Yoda dog blanketed in a forest

The inquisitive one, having taken a DNA test some weeks back, received an email saying that the results were in!

Recalling that day, so long ago, when saliva had been spit into a little test tube and mailed off, the inquisitive one logged on to the ancestry website.

However, once logged on, the inquisitive one encountered some odd and disturbing data. Apparently, the inquisitive one was 50 percent Alpha Centaurian. The site displayed a beautiful map of the Milky Way, with expanded, brightly colored detailing of landmasses for both Earth and a planet called Proxima Centauri b.

“What on earth?!” the inquisitive one couldn’t help exclaiming. Next, the inquisitive one dialed the toll-free number conveniently provided by the company on its OMG HELP ME NOW page.

“Hello. Thank you for calling. Your call is very important to us,” said a voice that sounded, as a rough estimate, 87.5 percent robot. “How can I help you?”

“I got my results,” explained the inquisitive one, “and they say that I am 50 percent Alpha Centaurian!”

“I would be glad to help you with that,” said the voice. “What is your 56-digit ID number, please?”

After compelling the inquisitive one to read it off three times over, the voice, it said, was finally able to pull up the inquisitive one’s account. “Thank you for your patience. It looks like your results have been successfully posted! Would you like me to reset your password, so you can access your account?”

“No, I have accessed it. I’m calling to inquire, how is it possible that I am 50 percent Alpha Centaurian? This must be a mistake, or a joke, right?”

“Thank you for expressing your concern. Sometimes, through DNA tests, people discover things about their family and ancestry that they didn’t know before.”

“Are you suggesting that life has been found on another planet, and that I am descended from that life?!”

“We provide free access to a counseling provider index, for customers who would like to discuss their results with a professional. Would you like me to email you the free counseling provider index?”

“If aliens had been discovered, wouldn’t I have heard of this before now? Wouldn’t it be big news?”

“I have emailed you the free counseling provider index. Is there anything else I can help you with?”

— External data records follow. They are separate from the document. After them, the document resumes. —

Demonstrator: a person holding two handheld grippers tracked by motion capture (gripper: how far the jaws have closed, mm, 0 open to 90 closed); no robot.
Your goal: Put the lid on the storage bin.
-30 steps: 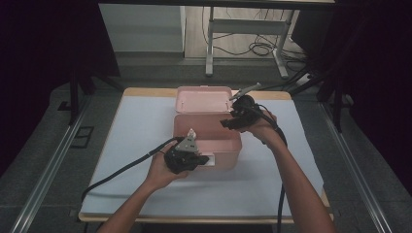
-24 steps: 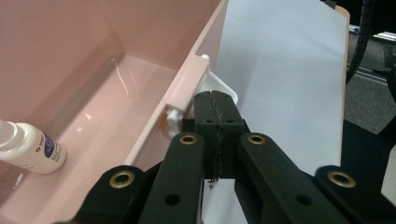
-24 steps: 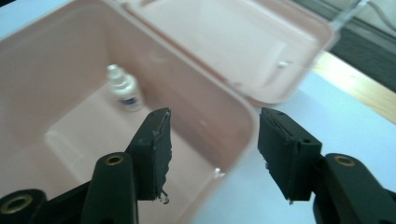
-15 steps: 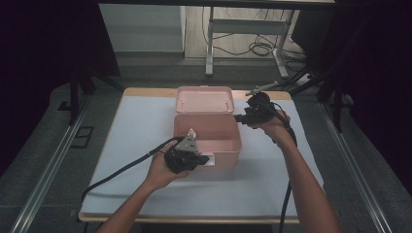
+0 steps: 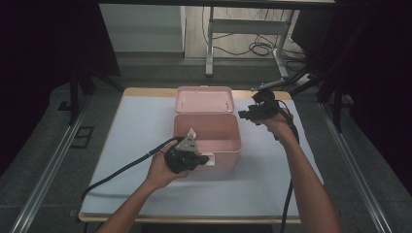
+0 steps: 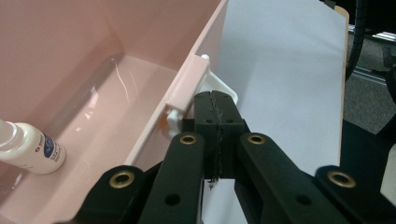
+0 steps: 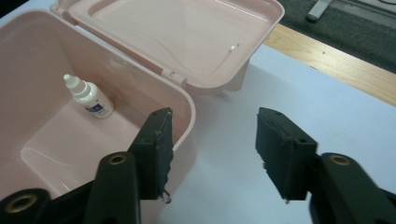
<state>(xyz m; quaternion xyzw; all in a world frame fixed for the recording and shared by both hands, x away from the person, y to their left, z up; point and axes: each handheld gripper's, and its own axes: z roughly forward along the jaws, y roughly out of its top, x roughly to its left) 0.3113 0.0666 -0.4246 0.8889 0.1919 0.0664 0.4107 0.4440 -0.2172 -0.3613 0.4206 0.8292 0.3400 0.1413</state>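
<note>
So the left gripper (image 5: 206,158) is sitting at the near wall of the pink box (image 5: 228,145); its jaws are closing fully together, pads touching, right by the white latch (image 6: 219,88) on the box front; can't really tell if it's pinching the latch or just resting beside it. The right gripper (image 5: 246,115) is hanging off the box's far right corner, over the blue-white table cover (image 5: 136,126); its jaws have just been closing a bit but they're standing well apart with nothing between them. The box is sitting mid-table with its lid (image 5: 204,99) lying flipped open behind it; inside, a small white dropper bottle (image 7: 89,98) is lying on the bottom, near a wall.
</note>
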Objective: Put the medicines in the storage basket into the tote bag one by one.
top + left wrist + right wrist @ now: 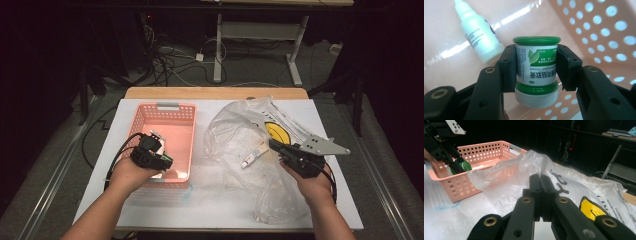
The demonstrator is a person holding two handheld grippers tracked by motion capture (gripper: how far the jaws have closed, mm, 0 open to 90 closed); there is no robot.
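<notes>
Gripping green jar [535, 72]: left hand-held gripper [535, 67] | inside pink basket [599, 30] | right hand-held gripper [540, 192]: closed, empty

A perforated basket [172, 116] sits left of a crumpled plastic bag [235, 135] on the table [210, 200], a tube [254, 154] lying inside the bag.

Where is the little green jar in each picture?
High view: the green jar sits left of the middle, mostly hidden between the jaws of the left gripper, above the pink basket.
Left gripper view: right in the middle, upside down with its white cap lowest, pinched between the jaws.
Right gripper view: far left, a small bit of green above the basket.
Shared landmark: the pink basket with holes in its walls.
</notes>
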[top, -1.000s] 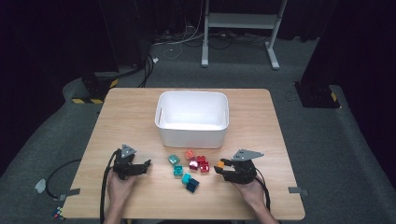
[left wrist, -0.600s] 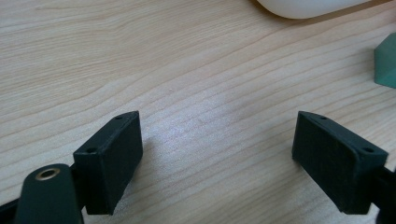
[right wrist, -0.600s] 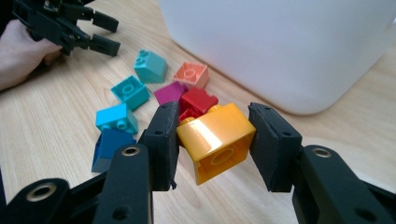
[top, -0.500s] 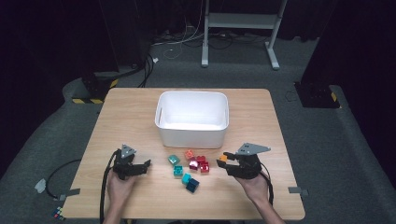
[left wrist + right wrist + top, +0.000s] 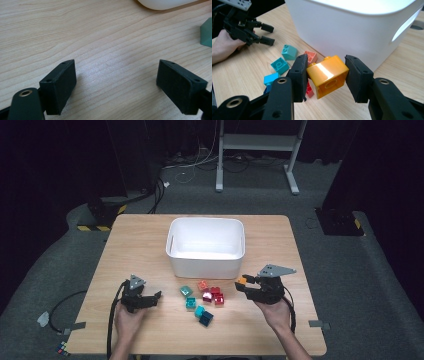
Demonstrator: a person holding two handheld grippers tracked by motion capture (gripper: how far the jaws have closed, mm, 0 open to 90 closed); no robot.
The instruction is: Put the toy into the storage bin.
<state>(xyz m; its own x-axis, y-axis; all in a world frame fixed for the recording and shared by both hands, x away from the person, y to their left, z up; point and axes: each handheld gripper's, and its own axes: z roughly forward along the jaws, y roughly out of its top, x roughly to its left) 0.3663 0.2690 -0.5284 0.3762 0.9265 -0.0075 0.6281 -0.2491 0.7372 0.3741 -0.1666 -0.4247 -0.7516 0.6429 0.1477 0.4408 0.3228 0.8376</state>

“Are you suggesting that either my mother or my father is 100 percent alien? Or, perhaps I have two grandparents, one on my mother’s side, and one on my father’s side, who are each 100 percent alien?”

“Thank you for calling! Your satisfaction is extremely important to us. Please stay on the line for a 20-minute survey.”

The inquisitive one hung up the phone and stared at it for a few long seconds.

And suddenly at that point, the inquisitive one’s mind changed, as regards whether or not to contact the relatives listed on the site.